Mutual Reality
A physical or metaphysical place inhabited by two or more sentient beings who are most likely interacting. Benjamin Britton, an electronic artist and a professor at the University of Cincinnati, literally stumbled upon the expression while repeatedly explaining interactive Internet experiences ranging from avatar chat rooms to collaborative CAD. "I was saying 'multiuser virtual reality' too damn fast," Britton recounts, "and it came out as 'mutual reality.'"
The key to mutual reality, Britton explains, is that "the participants are aware of each other." Depending on whether you're a literalist, a C++ programmer, or a Hollywood media mogul, the expression could describe two friends conversing in a cafe, an intensely immersive MUD, or a state-of-the-art computer-generated world like Britton's current project – a mutual reality Moon landing slated for 1999, the anniversary of Neil Armstrong's historic "small step."
Meme
A unit of cultural transmission (rhymes with "cream"). The archetypal meme "meme" was launched by evolutionary biologist Richard Dawkins in his 1976 mind grenade The Selfish Gene.

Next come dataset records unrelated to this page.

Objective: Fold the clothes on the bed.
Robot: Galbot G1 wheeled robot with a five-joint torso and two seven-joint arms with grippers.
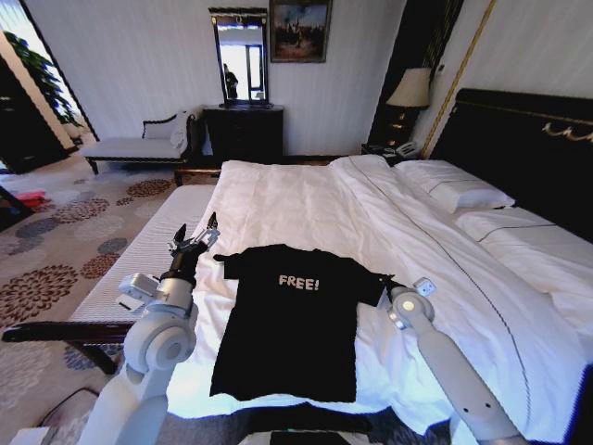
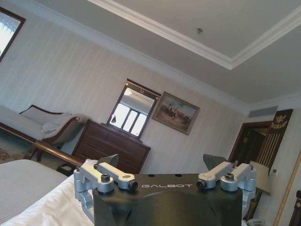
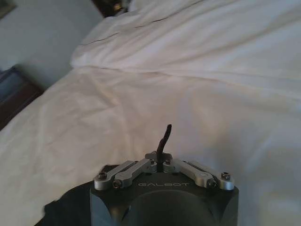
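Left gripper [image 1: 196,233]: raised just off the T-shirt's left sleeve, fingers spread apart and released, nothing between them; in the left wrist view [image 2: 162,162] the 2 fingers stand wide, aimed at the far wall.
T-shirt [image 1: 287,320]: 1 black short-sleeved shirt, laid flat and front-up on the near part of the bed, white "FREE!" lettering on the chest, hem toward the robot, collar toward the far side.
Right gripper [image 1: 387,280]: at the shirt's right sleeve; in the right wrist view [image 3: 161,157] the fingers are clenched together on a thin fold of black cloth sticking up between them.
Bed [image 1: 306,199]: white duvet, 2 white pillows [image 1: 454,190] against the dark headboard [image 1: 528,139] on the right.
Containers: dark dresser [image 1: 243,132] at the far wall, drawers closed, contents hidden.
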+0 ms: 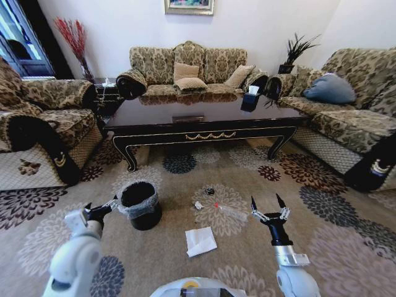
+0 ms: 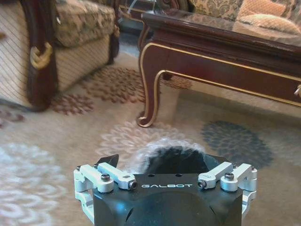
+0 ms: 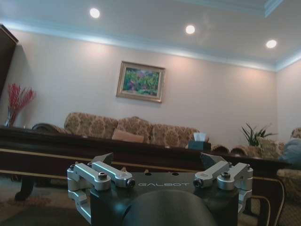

Derived from a Greek root meaning "to imitate," meme describes how ideas mimic the behavior of genes, propagating not from body to body, Dawkins wrote, but "by leaping from brain to brain." Memes range from scientific hypotheses to slang words, TV commercials to conspiracy theories. A fertile meme, Dawkins further explained, parasitizes the brain "in just the way that a virus may parasitize the genetic mechanism of a host cell." Once you're infected, you tell two friends, and they tell two friends, and so on, and so on, just like the old Jhirmack shampoo ad (itself a long-living meme).
Apart from its commercial applications, studying these "viruses of the mind" has emerged as a serious academic discipline, spawning evolutionary approaches in fields such as political science and cognitive psychology and heady periodicals like the Journal of Memetics. Still, the most celebrated memetic engineers are usually advertisers. Their job, after all, is to create brand recognition, making meme warfare akin to brain-side product placement. The biggest battleground: television.
"It's not called 'programming' for nothing," says author Douglas Rushkoff, whose 1994 book Media Virus! further popularized the notion of memes. "The hardwiring of human beings together through a global interactive media has led to the mass transmission of memes, which, instead of infecting individuals one by one, attack the entire cultural organism."